The reason they lowered the pressure wasn't the ride. They lowered it so it wouldn't roll over as easily (less pressure means less tire grip which meant it would slide instead of tip).
I think you have that backwards.
Lower pressure increases the size of the contact patch on the road, which equals
more grip.
This is why you lower your pressure for driving on sand, mud, ice and snow.
TPMS systems were a big item at SEMA last year.
Lot's of companies selling new "smart" valve stems and systems for programming them.
The problems come from each car company using their own systems, there is no industry standard that they all use.
Chrysler especially is creating a lot of problems for the repair industry because their proprietary TPMS system requires a trip to the dealer to program the ECU to recognize a replacement valve stem.

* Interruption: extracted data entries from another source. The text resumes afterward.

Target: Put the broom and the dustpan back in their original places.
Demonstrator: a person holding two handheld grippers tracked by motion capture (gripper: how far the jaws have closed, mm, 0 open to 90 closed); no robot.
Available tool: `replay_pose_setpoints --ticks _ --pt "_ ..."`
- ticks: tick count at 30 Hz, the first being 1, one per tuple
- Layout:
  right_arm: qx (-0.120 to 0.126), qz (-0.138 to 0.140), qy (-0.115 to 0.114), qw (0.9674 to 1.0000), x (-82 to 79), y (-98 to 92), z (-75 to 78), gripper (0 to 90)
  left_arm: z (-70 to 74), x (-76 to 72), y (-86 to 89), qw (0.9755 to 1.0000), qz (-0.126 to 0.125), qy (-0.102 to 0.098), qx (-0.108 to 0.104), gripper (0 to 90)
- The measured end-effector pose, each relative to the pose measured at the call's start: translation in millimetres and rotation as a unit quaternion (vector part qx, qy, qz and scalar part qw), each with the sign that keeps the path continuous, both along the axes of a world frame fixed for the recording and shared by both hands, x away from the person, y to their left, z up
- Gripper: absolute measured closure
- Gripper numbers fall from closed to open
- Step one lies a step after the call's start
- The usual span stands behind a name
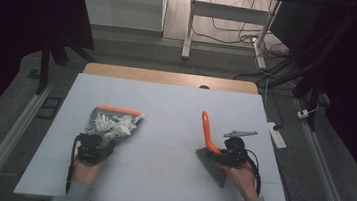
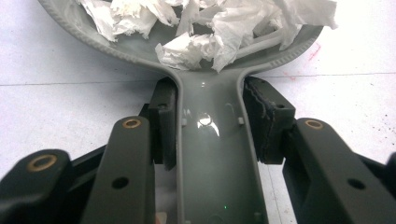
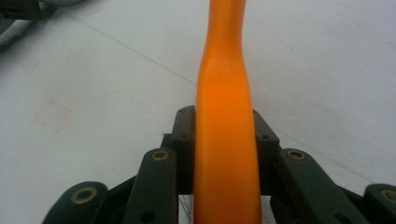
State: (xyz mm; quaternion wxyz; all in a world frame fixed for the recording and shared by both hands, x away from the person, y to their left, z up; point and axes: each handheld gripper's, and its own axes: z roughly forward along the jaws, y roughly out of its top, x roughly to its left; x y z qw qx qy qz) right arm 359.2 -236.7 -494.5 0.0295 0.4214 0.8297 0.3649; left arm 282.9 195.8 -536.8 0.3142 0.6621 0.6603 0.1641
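With the left gripper clamping its fingers on the grey dustpan heaped with crumpled paper left of centre, and the right gripper pinching the orange brush handle at lower right, any tilt risks spilling scraps onto the desk.

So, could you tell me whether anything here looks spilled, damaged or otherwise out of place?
Nothing stands out. The crumpled white paper sits inside the grey dustpan, held by the left gripper; none shows loose on the table. The right gripper clamps the orange brush handle.
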Motion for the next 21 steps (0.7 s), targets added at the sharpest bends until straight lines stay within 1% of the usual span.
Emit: replay_pose_setpoints --ticks 2,5,7,9,10,12,14,15,17,19,20,21 --pt "-0.001 -0.001 0.005 1.0000 3.5 -3.4 -1.4 68.5 0.0 0.0 0.1 1.0000 -0.001 0.000 0.000 57.1" --pt "0.007 -0.004 0.018 0.9998 9.3 -9.0 -4.4 66.5 0.5 -0.3 -0.1 1.0000 -0.004 0.000 0.000 55.6" --pt "0.001 -0.007 0.017 0.9998 12.4 -11.1 -5.6 62.9 0.6 -0.3 -0.3 1.0000 -0.007 0.001 0.000 54.0" --pt "-0.002 -0.009 0.020 0.9998 14.9 -12.8 -7.1 61.1 0.9 -0.4 -0.8 1.0000 -0.009 0.000 0.000 51.6" --pt "-0.002 -0.010 0.021 0.9997 15.6 -13.3 -7.7 59.4 1.0 -0.4 -0.9 1.0000 -0.009 -0.001 0.001 49.7" --pt "-0.015 -0.013 0.017 0.9997 16.7 -13.4 -8.6 55.6 1.6 -0.8 -0.4 0.9999 -0.013 -0.001 0.000 45.4" --pt "-0.016 -0.017 0.020 0.9995 18.3 -14.5 -10.1 53.5 2.7 -1.2 0.7 0.9999 -0.017 -0.003 0.000 42.4" --pt "-0.021 -0.021 0.017 0.9994 18.6 -14.4 -10.5 51.3 3.2 -1.2 1.0 0.9998 -0.019 -0.003 0.001 40.4" --pt "-0.035 -0.025 0.012 0.9990 18.8 -14.4 -11.1 48.3 3.9 -2.0 1.4 0.9997 -0.024 -0.003 0.001 34.2" --pt "-0.036 -0.030 0.012 0.9988 19.1 -15.0 -11.8 46.9 5.4 -3.2 1.8 0.9997 -0.024 -0.008 0.000 29.3" --pt "-0.041 -0.033 0.007 0.9986 18.7 -15.0 -11.5 45.9 6.5 -3.8 2.3 0.9997 -0.023 -0.009 0.003 26.3" --pt "-0.050 -0.037 0.001 0.9981 18.5 -14.6 -11.1 45.0 7.4 -4.5 2.8 0.9996 -0.025 -0.011 0.004 23.0"
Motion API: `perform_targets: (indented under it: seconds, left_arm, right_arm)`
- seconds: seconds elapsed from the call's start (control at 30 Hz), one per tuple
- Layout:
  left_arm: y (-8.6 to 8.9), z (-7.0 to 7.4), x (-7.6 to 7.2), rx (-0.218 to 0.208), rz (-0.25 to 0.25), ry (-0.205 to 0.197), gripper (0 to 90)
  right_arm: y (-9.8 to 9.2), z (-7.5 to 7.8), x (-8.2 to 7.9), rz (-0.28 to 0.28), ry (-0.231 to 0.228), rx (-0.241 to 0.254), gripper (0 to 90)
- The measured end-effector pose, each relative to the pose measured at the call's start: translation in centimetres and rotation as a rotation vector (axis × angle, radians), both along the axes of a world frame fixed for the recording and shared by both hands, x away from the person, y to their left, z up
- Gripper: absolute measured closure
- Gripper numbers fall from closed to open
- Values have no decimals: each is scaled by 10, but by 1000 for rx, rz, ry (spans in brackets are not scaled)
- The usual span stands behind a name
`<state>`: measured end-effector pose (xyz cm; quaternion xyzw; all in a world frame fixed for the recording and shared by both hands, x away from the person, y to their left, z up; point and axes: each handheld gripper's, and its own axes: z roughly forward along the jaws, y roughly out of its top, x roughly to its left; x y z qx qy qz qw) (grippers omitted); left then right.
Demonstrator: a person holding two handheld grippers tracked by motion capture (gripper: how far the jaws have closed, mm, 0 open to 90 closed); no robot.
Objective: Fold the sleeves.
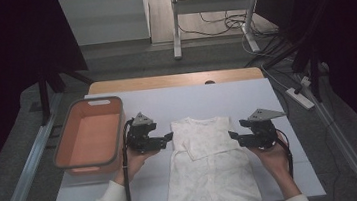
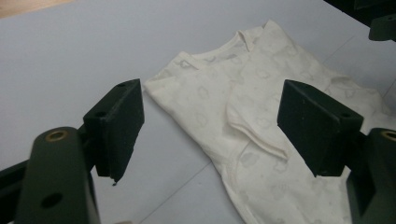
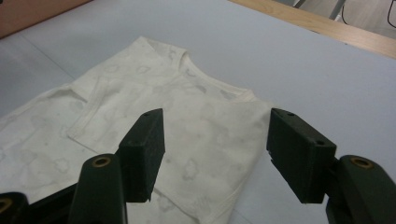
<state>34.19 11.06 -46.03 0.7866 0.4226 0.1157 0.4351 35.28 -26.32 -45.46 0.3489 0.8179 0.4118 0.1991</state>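
We hold our left gripper (image 1: 169, 136) at nine o'clock and right gripper (image 1: 232, 135) at three o'clock of the cream baby romper (image 1: 209, 170), jaws of both apart and empty.

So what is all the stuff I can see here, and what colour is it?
baby garment: one, cream white with a faint pattern, lying flat in the middle of the table, both sleeves folded in.
bin: one, orange inside with a grey rim, on the table's left side, nothing in it.
table cover: one, pale grey-white, under the garment and bin.
table: one, light wood, edge showing at the far side.
left claw: one, black, open, beside the garment's left shoulder.
right claw: one, black, open, beside the garment's right shoulder.
hands: two, white sleeves, holding the claws.
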Motion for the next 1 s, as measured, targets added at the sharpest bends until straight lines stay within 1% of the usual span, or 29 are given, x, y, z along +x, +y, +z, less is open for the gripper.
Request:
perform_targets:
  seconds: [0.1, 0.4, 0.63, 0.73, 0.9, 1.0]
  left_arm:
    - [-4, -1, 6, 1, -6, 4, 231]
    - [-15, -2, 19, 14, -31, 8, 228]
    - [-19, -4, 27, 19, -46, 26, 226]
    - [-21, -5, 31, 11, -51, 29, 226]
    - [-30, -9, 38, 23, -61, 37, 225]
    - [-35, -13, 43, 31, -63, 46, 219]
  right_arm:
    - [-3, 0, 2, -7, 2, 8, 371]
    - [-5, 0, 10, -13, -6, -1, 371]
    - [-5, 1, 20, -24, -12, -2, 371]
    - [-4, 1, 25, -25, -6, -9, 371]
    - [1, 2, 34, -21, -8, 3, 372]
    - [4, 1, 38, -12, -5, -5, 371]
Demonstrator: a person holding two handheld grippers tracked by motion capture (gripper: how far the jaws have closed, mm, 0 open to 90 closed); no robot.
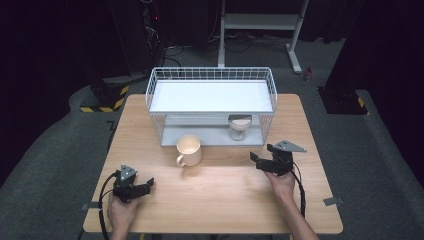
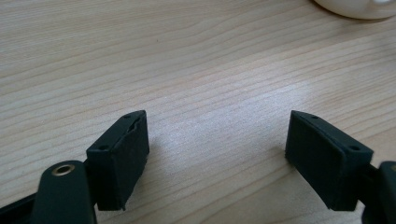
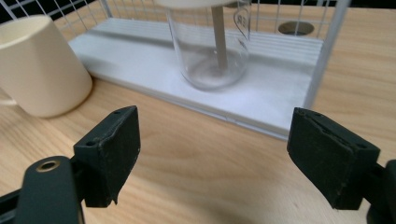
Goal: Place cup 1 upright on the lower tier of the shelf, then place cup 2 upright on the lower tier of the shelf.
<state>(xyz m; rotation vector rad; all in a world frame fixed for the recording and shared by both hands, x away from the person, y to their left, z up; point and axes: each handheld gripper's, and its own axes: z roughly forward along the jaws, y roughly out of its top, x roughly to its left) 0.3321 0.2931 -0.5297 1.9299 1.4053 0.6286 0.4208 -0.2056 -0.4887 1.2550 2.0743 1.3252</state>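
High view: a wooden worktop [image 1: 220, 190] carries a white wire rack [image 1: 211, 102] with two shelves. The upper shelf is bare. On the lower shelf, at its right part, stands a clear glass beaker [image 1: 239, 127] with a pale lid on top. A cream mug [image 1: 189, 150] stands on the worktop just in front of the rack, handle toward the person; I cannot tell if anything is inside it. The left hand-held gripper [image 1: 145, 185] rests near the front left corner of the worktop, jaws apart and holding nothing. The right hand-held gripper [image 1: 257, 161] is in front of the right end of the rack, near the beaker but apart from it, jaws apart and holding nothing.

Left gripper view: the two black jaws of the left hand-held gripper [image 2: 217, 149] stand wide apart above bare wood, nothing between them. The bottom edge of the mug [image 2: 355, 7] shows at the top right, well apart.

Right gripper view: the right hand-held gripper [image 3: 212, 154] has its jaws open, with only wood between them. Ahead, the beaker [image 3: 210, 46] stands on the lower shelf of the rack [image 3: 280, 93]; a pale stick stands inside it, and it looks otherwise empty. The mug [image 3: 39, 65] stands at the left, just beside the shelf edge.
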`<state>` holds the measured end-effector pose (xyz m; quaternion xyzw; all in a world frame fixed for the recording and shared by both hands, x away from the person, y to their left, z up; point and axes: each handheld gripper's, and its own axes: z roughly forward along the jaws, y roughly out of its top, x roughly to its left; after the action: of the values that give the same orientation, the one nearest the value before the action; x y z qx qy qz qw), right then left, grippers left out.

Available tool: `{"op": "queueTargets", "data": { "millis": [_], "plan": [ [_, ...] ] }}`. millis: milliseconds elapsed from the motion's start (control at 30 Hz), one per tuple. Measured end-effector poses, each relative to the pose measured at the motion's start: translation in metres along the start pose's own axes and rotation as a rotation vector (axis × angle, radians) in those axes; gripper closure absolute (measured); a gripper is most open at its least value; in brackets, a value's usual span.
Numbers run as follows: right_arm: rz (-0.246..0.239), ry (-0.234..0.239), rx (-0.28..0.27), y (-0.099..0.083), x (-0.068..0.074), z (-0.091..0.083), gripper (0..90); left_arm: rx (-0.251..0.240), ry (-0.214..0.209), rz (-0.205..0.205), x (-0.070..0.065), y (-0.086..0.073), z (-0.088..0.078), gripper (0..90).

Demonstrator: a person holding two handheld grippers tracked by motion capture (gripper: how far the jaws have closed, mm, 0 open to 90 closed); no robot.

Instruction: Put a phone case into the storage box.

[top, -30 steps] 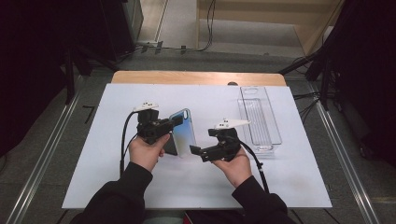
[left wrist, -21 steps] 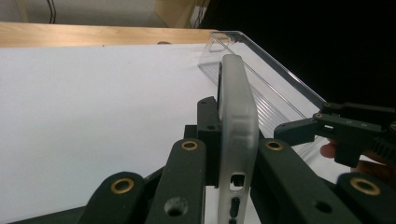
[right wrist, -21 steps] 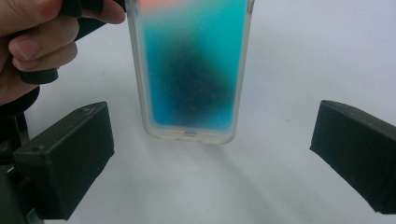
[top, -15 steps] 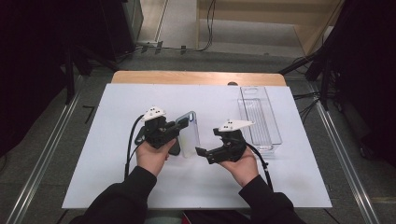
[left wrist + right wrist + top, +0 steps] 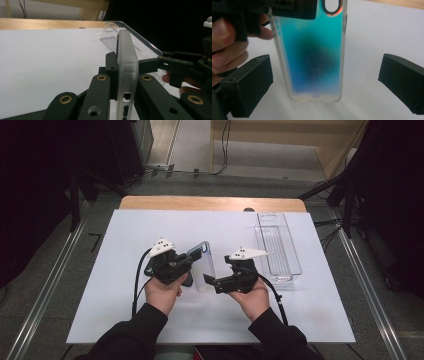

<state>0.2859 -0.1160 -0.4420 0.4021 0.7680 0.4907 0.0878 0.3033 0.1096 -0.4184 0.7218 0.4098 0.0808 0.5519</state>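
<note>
At centre-left of the high view, my left claw is clamped on the phone case, holding it on edge above the tabletop. Its long axis runs toward the frame's top, camera cutout farthest away. To the right, my right claw stands apart around the case's near end, ungripped; the clear tray at far right may come next.

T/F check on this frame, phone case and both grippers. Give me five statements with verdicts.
1. The left gripper is shut on the phone case. True.
2. The right gripper is clamped on the case. False: its jaws stand open, one on each side of the case and clear of it.
3. The case lies inside the clear tray. False: it is held up between the two grippers, apart from the tray.
4. In the right gripper view the case looks turquoise-blue with a frosted rim. True.
5. The table top is white. True.
</note>
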Motion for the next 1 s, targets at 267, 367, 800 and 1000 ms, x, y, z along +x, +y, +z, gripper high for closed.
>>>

TPMS was originally mandated by the DOT for new cars that were sold in the US with run-flats and no spare tire.
Back in the late 90's, the .gov told them "OK, you can sell cars without spare tires if you equip them with run-flats, but you also have to add a TPMS so drivers know when a tire is going flat"
Since then, the gov has tightened the regs and gone as far as mandating all cars have TPMS regardless of the tire type they're delivered with.
Yes, lot's of high-end cars don't come with spare tires anymore, such as Corvettes, BMW's, Mercedes, Mini Coopers, etc.